WHAT IS NEEDED:
Only part of the listing is needed, namely the lines from its start through the line with "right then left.", and they should be retyped exactly.

DATA EXTRACT:
------------------------------------

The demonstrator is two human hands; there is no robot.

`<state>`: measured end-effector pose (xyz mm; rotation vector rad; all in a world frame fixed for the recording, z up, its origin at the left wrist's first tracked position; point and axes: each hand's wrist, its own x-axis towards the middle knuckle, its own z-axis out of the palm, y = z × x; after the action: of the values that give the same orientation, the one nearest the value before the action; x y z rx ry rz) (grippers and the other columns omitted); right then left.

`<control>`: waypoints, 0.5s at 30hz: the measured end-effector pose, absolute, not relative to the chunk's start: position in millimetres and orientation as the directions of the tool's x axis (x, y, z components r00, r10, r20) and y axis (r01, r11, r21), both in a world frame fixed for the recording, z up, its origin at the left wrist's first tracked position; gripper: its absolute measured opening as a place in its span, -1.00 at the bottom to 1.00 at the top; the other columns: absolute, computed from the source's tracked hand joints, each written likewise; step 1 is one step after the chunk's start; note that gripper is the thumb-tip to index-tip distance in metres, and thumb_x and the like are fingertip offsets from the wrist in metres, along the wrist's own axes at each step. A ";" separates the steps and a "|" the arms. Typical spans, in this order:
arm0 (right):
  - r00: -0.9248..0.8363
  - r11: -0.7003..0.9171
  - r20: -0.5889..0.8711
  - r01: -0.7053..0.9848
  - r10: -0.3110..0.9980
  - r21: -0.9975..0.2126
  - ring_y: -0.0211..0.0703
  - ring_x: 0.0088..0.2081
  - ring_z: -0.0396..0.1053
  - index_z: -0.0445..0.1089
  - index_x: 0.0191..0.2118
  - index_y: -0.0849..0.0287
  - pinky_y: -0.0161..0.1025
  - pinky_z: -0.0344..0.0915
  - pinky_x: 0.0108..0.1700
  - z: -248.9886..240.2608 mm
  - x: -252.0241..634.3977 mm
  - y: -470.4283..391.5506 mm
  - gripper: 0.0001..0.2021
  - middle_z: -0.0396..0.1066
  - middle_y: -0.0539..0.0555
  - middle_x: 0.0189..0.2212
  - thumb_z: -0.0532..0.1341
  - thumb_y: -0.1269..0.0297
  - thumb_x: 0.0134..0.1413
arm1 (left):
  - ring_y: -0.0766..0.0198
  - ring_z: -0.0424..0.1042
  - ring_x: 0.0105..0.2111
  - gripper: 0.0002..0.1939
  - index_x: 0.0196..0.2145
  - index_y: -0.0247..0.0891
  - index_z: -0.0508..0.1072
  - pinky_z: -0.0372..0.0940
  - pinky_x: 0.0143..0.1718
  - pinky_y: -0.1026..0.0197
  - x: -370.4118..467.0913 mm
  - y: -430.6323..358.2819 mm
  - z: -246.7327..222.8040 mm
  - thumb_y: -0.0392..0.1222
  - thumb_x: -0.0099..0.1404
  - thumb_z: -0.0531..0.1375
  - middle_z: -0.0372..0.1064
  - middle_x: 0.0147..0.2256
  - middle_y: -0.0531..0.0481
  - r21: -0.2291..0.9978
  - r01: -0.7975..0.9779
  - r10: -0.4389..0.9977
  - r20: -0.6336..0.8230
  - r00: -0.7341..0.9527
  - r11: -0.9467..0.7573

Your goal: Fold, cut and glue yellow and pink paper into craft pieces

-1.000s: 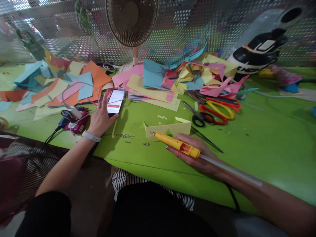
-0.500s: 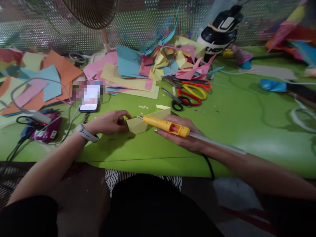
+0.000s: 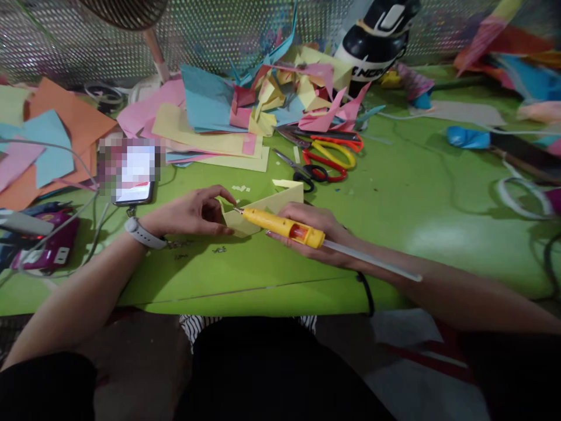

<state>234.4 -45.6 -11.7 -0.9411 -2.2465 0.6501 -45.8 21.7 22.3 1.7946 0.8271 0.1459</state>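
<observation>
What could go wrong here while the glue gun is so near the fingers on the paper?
The glue gun nozzle sits right beside the left hand pinching the folded yellow paper; hot glue may burn those fingers. Its cord hangs over the table edge and might snag. The scissors lie close behind.

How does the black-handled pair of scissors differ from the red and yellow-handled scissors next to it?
The black-handled scissors are smaller and lie nearer the person; the red and yellow-handled scissors are bigger and lie farther back. The black pair has dark loops, the other bright ones. Both lie flat on the green table, untouched.
</observation>
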 end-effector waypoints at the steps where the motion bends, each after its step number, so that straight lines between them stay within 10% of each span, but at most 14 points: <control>1: -0.574 0.649 0.359 0.446 0.736 -0.617 -0.26 -0.44 0.26 0.29 -0.29 0.12 -0.27 0.19 -0.40 -12.8 234.3 -46.3 -0.89 0.33 -0.02 -0.42 0.24 0.26 0.19 | 0.39 0.33 -0.56 -0.54 -0.02 -0.27 0.32 0.13 -0.55 0.33 -46.9 21.7 20.2 -0.10 0.19 0.33 0.43 -0.49 0.08 0.865 0.480 0.607 -0.303 0.735 -0.149; 15: -0.601 0.693 0.386 0.440 0.700 -0.572 -0.24 -0.43 0.27 0.25 -0.28 0.12 -0.26 0.22 -0.40 -21.6 228.9 -44.4 -0.93 0.32 0.01 -0.39 0.19 0.34 0.17 | 0.39 0.34 -0.53 -0.77 -0.26 -0.29 0.44 0.16 -0.52 0.32 -45.7 28.0 13.7 -0.11 0.19 0.30 0.44 -0.49 0.04 0.859 0.494 0.586 -0.334 0.739 -0.134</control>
<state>228.9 -44.4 -21.6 -0.8694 -2.3020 0.5688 -45.7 28.0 13.7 1.7786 0.8496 0.0984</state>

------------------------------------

ANSWER BOX:
The demonstrator is two human hands; there is no robot.

`<state>`: measured end-effector pose (xyz mm; rotation vector rad; all in a world frame fixed for the recording, z up, its origin at the left wrist's first tracked position; point and axes: each hand's wrist, its own x-axis towards the middle knuckle, its own z-axis out of the palm, y = z × x; after the action: of the values that give the same orientation, the one nearest the value before the action; x y z rx ry rz) (grippers and the other columns omitted); right then left.

No further answer is expected.